• _WORK ORDER_
Using the listing below, select the lines with the word "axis" and copy them.

━━━━━━━━━━━━━━━━

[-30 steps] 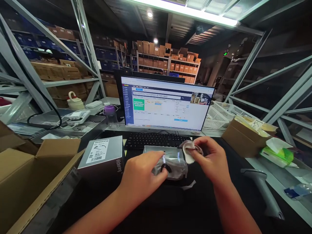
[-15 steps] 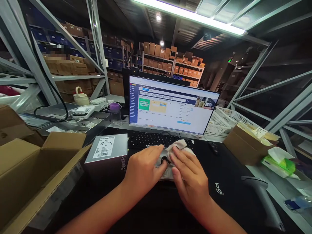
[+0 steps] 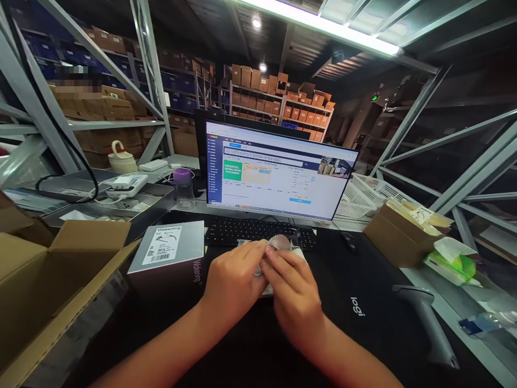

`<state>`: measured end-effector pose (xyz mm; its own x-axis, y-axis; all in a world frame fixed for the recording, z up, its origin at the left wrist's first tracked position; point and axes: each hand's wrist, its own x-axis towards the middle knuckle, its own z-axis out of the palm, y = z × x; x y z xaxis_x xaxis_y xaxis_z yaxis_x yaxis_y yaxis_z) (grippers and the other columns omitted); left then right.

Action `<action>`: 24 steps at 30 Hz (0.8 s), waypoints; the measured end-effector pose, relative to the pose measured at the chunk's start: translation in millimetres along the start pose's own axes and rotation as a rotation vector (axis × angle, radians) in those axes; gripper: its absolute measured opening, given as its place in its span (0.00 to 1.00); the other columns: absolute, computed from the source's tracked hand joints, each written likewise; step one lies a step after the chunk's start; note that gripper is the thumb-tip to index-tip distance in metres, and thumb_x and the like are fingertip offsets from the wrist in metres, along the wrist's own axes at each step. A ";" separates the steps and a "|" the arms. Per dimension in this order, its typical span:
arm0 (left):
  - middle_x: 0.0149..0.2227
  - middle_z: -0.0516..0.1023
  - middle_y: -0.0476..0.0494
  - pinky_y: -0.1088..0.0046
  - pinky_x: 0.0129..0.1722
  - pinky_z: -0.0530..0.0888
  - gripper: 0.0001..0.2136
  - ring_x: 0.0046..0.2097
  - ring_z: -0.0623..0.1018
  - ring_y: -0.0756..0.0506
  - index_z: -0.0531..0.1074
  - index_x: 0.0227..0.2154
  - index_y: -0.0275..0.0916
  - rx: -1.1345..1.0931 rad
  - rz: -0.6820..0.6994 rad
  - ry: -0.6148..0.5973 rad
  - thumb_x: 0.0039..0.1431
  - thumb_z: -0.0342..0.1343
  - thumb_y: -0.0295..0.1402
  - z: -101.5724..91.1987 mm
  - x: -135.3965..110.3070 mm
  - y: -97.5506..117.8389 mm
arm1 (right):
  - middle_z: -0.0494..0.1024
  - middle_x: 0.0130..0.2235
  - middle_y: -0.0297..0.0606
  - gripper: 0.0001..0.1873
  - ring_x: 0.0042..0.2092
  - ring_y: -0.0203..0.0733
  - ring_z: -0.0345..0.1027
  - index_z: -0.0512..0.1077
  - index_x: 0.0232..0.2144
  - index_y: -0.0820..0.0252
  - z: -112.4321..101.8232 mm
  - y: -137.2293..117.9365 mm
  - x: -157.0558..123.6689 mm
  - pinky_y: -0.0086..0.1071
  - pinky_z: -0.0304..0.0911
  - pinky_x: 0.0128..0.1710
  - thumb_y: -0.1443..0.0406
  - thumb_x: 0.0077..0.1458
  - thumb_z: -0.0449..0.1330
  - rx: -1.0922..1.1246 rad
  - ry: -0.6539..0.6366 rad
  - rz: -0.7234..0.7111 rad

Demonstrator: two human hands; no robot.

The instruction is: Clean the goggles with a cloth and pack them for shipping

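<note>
Two bare hands, left hand [image 3: 232,283] and right hand [image 3: 293,285], pinch their fingers narrowly on a round grey disc [image 3: 278,243] in pale cloth [image 3: 299,254] near the black keyboard [image 3: 250,233].

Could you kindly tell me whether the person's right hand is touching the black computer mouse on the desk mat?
Apart. The head view shows the right hand clear of the black computer mouse, with black desk mat between them.
</note>
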<state>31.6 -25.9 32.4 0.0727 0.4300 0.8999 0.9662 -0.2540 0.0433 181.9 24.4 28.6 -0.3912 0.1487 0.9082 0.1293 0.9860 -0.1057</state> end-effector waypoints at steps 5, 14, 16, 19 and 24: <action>0.39 0.84 0.40 0.64 0.40 0.82 0.10 0.38 0.84 0.41 0.75 0.42 0.34 -0.026 -0.060 0.024 0.58 0.56 0.27 1.4 0.9 -2.1 | 0.83 0.47 0.40 0.20 0.49 0.46 0.75 0.80 0.45 0.50 -20.4 30.9 11.9 0.46 0.70 0.52 0.77 0.60 0.57 0.046 0.082 0.235; 0.42 0.84 0.47 0.69 0.47 0.81 0.16 0.42 0.84 0.46 0.78 0.44 0.40 -0.329 -0.379 0.134 0.51 0.56 0.25 -15.2 9.7 -1.4 | 0.85 0.35 0.41 0.10 0.35 0.47 0.79 0.83 0.30 0.55 -72.5 66.6 13.7 0.36 0.74 0.31 0.61 0.42 0.75 0.695 0.172 1.005; 0.42 0.84 0.47 0.69 0.47 0.81 0.17 0.42 0.83 0.46 0.78 0.44 0.40 -0.362 -0.389 0.145 0.51 0.56 0.25 -15.0 10.0 -1.3 | 0.84 0.30 0.39 0.12 0.28 0.43 0.77 0.82 0.28 0.56 -56.2 61.2 14.8 0.35 0.72 0.28 0.61 0.38 0.77 0.867 0.127 1.086; 0.45 0.84 0.46 0.68 0.49 0.81 0.19 0.45 0.83 0.45 0.78 0.46 0.40 -0.385 -0.355 0.133 0.51 0.56 0.24 -7.9 7.9 1.2 | 0.84 0.31 0.39 0.16 0.27 0.43 0.76 0.82 0.31 0.55 -19.5 42.4 14.2 0.34 0.72 0.27 0.60 0.36 0.77 1.114 0.138 1.172; 0.52 0.80 0.43 0.68 0.54 0.77 0.21 0.51 0.81 0.45 0.77 0.50 0.39 -0.444 -0.295 0.062 0.51 0.56 0.24 1.6 3.0 8.8 | 0.85 0.36 0.36 0.18 0.34 0.43 0.78 0.83 0.35 0.48 8.5 21.7 3.6 0.35 0.73 0.35 0.57 0.37 0.77 1.260 0.110 1.093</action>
<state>40.7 -25.4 34.8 -0.2140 0.4903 0.8449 0.7449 -0.4776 0.4659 175.5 47.0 26.1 -0.5489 0.8095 0.2085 -0.5053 -0.1226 -0.8542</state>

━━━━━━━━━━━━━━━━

• _COMPLETED TASK_
`<state>`: measured end-effector pose (xyz mm; its own x-axis, y-axis; all in a world frame fixed for the recording, z up, its origin at the left wrist's first tracked position; point and axes: each hand's wrist, its own x-axis towards the middle knuckle, its own z-axis out of the palm, y = z × x; x y z xaxis_x xaxis_y xaxis_z yaxis_x yaxis_y yaxis_z) (grippers and the other columns omitted); left then right.
Action `<action>`: 24 steps at 30 Hz (0.8 s), waypoints; the measured end-effector pose, relative to the pose measured at the chunk's start: translation in millimetres along the start pose's own axes and rotation as a rotation vector (axis × angle, radians) in those axes; gripper: its absolute measured opening, given as its place in its span (0.00 to 1.00); the other columns: absolute, computed from the source's tracked hand joints, each written likewise; step one lies a step after the chunk's start; note that gripper is the thumb-tip to index-tip distance in metres, and thumb_x and the like are fingertip offsets from the wrist in metres, along the wrist's own axes at each step. A ";" separates the steps and a "|" the arms. Per dimension in this order, its typical span:

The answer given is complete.